# Aim of the exercise
Every line that contains "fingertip" must be located and copied from the data.

# Data records
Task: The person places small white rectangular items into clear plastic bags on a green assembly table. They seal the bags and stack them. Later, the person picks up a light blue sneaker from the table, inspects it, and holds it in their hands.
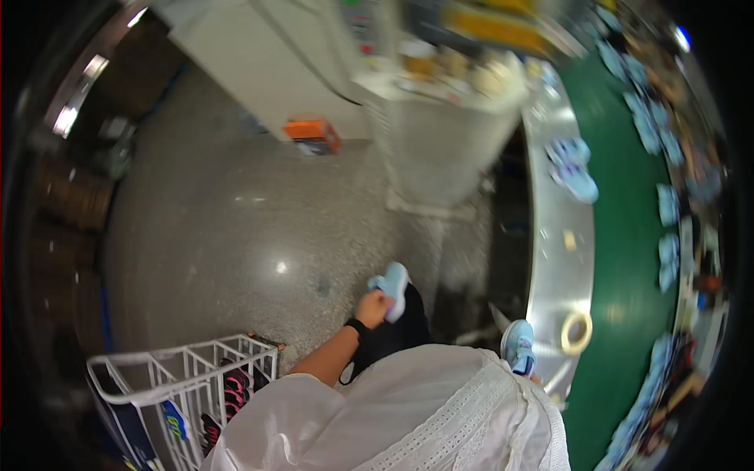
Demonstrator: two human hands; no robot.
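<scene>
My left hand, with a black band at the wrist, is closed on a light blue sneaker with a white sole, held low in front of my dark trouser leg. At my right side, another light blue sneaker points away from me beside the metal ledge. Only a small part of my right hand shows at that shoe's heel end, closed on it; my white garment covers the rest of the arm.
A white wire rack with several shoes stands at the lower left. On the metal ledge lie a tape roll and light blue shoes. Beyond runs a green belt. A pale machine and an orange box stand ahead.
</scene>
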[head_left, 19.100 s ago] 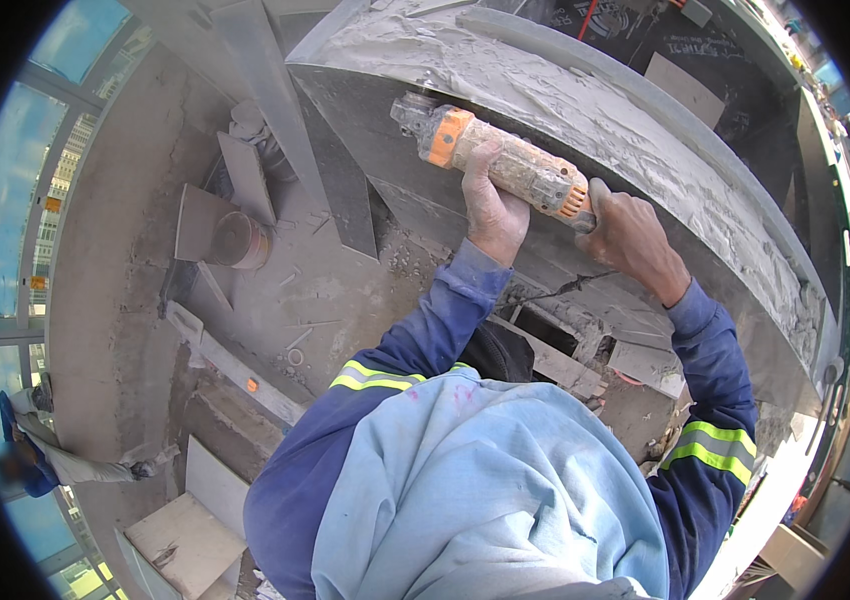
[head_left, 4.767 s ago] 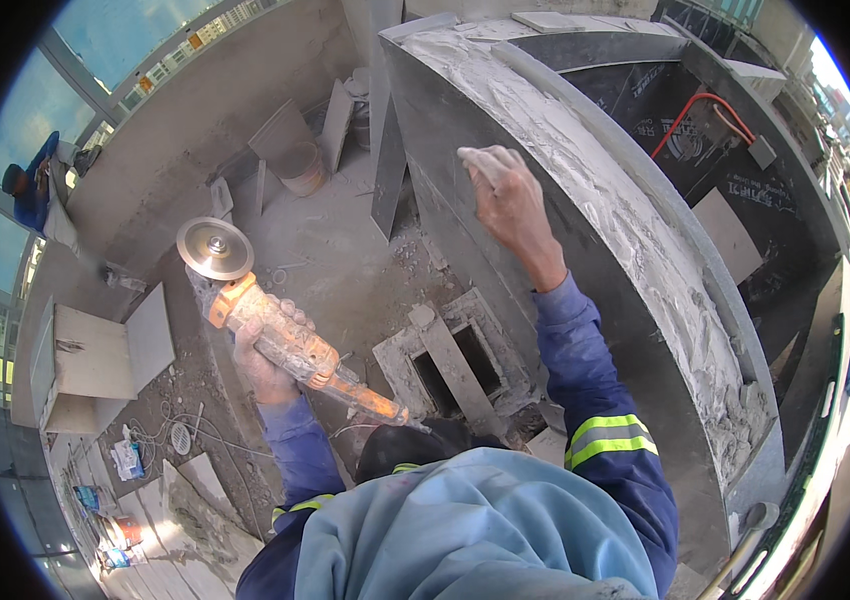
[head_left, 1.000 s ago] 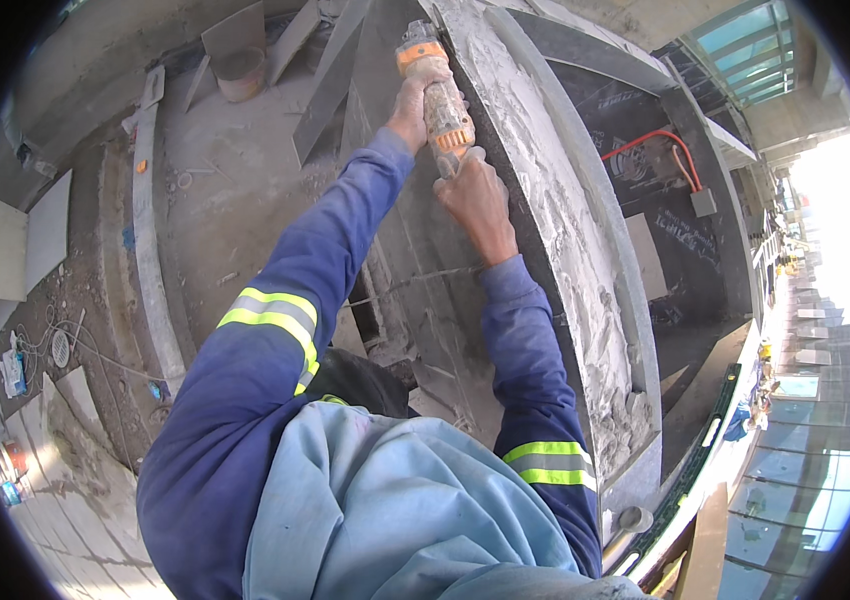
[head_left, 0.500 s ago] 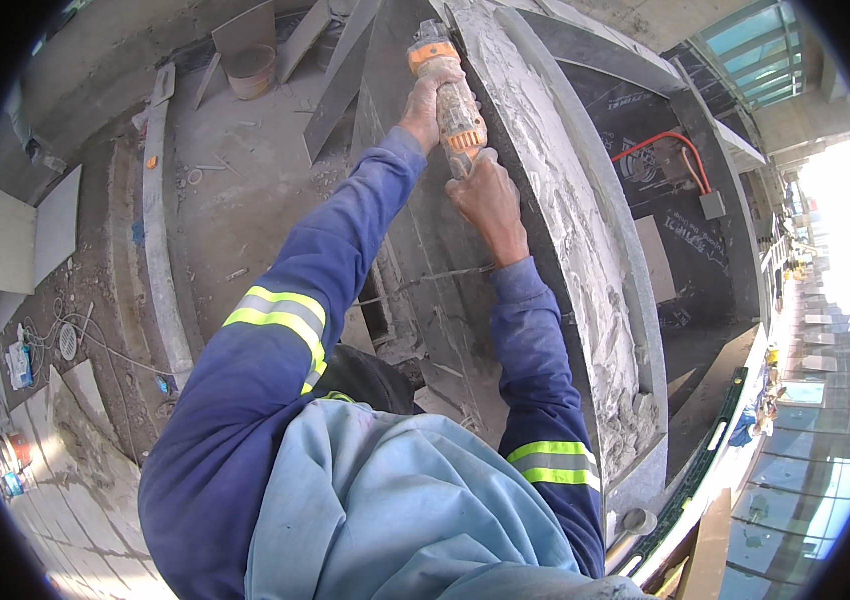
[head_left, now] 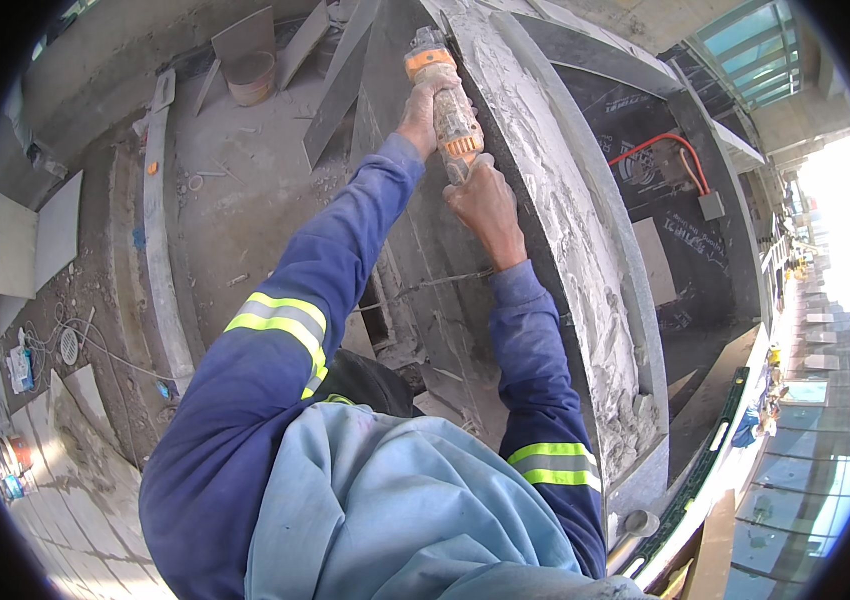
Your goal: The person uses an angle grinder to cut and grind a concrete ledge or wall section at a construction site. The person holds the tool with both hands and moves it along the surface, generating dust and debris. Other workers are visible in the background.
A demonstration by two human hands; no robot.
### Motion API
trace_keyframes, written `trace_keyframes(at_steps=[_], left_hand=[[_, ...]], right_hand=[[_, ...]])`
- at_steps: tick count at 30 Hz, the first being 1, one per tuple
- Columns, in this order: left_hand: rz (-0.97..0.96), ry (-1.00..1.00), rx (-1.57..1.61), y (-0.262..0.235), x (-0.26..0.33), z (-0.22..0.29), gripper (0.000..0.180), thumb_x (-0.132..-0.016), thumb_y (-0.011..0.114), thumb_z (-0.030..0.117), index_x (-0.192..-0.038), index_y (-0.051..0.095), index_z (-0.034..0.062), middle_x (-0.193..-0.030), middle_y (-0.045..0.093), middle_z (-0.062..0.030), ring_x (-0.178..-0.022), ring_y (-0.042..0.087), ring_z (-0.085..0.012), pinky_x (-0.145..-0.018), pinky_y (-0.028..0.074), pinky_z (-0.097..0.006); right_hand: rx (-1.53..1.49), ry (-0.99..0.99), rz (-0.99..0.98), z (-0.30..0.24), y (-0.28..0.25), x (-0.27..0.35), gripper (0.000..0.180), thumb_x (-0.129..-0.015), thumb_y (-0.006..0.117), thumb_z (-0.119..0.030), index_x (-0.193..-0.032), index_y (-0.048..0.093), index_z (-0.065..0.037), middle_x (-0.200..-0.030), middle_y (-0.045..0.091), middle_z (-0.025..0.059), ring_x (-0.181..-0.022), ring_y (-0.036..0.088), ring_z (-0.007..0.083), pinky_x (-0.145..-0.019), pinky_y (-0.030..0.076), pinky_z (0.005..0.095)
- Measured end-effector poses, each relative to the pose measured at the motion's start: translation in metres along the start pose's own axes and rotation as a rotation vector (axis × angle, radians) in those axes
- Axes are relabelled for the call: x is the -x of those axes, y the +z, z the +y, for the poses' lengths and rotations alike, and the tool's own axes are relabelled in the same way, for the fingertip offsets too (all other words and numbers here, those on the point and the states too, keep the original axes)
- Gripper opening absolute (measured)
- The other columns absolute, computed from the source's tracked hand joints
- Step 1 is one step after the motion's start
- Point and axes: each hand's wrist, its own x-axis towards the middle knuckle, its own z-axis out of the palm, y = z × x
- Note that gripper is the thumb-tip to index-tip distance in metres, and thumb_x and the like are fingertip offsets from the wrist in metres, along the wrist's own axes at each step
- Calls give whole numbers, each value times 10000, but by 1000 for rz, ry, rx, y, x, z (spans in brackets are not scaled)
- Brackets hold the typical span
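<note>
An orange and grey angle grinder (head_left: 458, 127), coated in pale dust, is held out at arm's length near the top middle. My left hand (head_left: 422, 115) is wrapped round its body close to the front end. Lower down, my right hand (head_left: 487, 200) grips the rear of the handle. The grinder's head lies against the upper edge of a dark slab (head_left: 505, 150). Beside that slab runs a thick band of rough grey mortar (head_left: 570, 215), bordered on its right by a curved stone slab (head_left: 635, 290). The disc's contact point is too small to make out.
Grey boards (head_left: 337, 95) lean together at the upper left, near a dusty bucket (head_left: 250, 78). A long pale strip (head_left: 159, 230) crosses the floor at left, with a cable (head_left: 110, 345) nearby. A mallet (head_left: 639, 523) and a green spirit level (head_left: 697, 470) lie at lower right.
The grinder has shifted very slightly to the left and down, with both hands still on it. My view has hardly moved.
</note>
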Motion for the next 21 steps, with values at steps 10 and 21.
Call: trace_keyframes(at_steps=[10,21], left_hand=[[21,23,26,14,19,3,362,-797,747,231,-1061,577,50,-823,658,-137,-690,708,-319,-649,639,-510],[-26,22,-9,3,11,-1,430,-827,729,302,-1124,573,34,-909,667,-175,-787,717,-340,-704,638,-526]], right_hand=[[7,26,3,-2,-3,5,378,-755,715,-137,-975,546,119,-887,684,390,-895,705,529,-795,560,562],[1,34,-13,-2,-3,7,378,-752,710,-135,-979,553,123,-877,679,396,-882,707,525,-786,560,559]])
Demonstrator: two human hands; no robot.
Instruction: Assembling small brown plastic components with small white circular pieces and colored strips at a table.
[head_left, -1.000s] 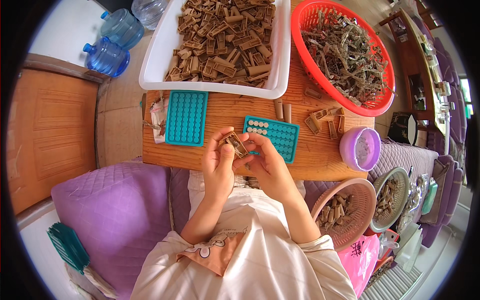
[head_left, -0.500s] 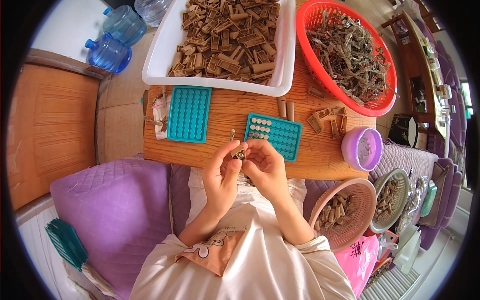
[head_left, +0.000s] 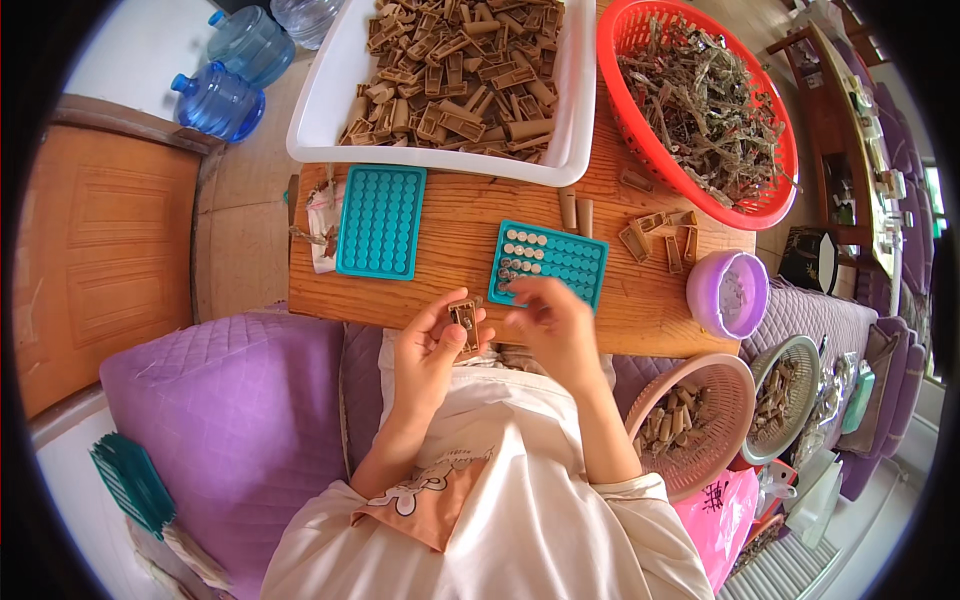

# Solution to this task
- Axes are relabelled for the call: x is the -x of those axes, y the +z, z the +y, for the poses' lengths and rotations alike, and the tool's own axes are relabelled in the same way, for the fingertip offsets too (all other words and numbers here, those on the point and the states too, keep the original axes)
- Note that gripper is the thumb-tip to index-tip distance in metres, and thumb_x and the like are fingertip offsets from the wrist in metres, along the wrist's own axes at each step

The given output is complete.